WORK REQUEST: Transcribe only part of the material below: the lines from the one containing "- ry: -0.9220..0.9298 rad" through the one containing "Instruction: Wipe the", inclusive, exactly as written.

+ + + + + + +

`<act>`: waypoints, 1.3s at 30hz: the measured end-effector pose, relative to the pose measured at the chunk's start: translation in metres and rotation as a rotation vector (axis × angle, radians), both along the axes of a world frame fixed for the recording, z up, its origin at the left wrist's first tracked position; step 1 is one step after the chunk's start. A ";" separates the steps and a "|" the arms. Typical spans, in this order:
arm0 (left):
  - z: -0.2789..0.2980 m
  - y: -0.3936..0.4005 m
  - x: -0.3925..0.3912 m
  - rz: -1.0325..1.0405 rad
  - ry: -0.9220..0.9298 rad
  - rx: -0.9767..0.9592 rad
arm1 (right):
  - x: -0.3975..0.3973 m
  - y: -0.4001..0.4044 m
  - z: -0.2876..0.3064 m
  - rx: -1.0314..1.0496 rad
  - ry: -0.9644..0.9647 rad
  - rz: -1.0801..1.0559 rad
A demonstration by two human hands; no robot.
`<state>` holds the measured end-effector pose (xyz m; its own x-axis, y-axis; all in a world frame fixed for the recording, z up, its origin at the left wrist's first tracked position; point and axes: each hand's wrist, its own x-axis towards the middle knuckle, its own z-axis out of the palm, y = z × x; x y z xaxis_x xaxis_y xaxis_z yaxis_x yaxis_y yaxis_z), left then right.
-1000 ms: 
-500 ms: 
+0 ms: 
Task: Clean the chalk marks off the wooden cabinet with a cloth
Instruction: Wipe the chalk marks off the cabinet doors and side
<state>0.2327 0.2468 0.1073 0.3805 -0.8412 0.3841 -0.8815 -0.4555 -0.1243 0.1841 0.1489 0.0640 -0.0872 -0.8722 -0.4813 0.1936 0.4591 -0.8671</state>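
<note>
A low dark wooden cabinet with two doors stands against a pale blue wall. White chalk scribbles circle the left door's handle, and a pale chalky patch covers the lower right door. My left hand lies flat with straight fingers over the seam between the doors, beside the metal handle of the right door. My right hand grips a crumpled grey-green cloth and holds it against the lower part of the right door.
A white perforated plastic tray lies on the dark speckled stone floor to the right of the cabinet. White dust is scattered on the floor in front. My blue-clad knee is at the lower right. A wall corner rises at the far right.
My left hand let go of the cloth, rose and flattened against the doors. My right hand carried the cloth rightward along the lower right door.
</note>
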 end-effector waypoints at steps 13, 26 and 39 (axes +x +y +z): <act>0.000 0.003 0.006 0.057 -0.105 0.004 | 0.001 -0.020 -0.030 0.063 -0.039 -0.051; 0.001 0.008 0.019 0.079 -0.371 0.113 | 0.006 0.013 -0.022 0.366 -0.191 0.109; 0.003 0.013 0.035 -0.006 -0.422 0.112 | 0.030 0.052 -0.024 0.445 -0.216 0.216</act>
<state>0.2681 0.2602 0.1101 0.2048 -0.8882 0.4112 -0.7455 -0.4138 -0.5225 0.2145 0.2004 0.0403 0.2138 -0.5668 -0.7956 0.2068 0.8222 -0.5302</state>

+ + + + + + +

ANSWER TO THE PROBLEM:
  - ry: -0.9220..0.9298 rad
  - rx: -0.9767..0.9592 rad
arm1 (right):
  - x: -0.3975..0.3973 m
  - y: -0.4001..0.4044 m
  - z: -0.2876..0.3064 m
  - rx: -1.0314..1.0496 rad
  - ry: -0.9644..0.9647 rad
  - rz: -1.0801..1.0559 rad
A demonstration by two human hands; no robot.
`<state>` holds the measured end-effector pose (xyz m; its own x-axis, y-axis; all in a world frame fixed for the recording, z up, its origin at the left wrist's first tracked position; point and axes: each hand's wrist, its own x-axis towards the middle knuckle, its own z-axis out of the palm, y = z × x; x y z xaxis_x xaxis_y xaxis_z yaxis_x yaxis_y yaxis_z), left then right.
-1000 ms: 
-500 ms: 
+0 ms: 
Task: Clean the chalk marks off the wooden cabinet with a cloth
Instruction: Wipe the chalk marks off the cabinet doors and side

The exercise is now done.